Should his appointment as Debenhams’ new chair be confirmed, his immediate remit would be to assist chief executive Stefaan Vansteenkiste during the crucial fourth quarter, which comprises the peak Christmas trading period.
Vansteenkiste is a restructuring veteran from Alvarez & Marsal who became Debenhams’ chief executive during summer.
Earlier this month, Debenhams secured an extra £50 million of funding to provide it with additional liquidity and to help it get through the crucial Christmas trading period.
The struggling department store said some of its current lenders within Celine Holdings had agreed to stump up the extra money on “substantially” the same terms as a £200 million loan in March.

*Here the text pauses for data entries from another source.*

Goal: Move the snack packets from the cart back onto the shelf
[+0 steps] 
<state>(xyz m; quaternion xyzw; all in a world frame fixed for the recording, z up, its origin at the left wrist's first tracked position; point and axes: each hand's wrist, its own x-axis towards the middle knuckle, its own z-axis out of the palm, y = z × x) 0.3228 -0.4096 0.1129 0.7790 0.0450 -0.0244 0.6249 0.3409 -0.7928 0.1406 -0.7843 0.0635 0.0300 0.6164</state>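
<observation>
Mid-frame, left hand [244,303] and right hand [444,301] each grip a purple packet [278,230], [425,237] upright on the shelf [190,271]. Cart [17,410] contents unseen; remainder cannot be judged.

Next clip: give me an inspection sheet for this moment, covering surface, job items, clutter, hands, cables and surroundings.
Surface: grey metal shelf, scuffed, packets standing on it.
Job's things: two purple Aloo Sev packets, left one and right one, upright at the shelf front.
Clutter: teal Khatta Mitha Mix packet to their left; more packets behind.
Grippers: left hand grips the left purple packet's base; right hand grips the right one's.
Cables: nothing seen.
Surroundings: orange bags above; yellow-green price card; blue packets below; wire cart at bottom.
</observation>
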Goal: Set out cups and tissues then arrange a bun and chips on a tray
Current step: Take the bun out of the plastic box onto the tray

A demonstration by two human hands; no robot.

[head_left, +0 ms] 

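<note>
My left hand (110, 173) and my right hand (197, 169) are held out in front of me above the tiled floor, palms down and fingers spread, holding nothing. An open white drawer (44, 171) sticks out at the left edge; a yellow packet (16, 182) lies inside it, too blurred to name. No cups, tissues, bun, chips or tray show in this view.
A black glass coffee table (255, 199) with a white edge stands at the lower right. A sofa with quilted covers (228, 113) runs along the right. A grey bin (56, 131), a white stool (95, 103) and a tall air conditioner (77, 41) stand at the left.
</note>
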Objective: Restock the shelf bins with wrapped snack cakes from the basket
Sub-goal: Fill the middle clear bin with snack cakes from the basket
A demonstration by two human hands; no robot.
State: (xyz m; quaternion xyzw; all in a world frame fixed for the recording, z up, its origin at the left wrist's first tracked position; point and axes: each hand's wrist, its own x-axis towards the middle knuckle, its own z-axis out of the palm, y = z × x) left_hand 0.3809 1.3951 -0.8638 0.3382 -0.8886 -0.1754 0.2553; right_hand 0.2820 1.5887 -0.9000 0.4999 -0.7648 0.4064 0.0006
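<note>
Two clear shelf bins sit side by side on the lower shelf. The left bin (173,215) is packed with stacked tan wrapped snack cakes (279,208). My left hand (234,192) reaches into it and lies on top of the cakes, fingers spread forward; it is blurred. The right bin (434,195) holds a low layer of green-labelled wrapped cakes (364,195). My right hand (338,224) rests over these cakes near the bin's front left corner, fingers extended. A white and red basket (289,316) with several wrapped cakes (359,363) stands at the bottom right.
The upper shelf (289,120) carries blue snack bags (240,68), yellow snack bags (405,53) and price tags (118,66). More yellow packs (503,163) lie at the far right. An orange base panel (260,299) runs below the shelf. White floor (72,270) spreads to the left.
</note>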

When Celine Holdings took control of Debenhams in spring, it launched a CVA which recently cleared a major obstacle in the High Court so it can push on with its plans to bring the business back to profitability.
The department store chain will operate as usual until Christmas, but by January 2020 it will shut down 22 stores and rent reductions or lease negotiations on a further 105 stores will have been sought.
After the initial batch of store closures, Debenhams will eventually close down a total of 50 of its 166 stores.
Thousands of jobs are estimated to be cut as a result of the CVA process.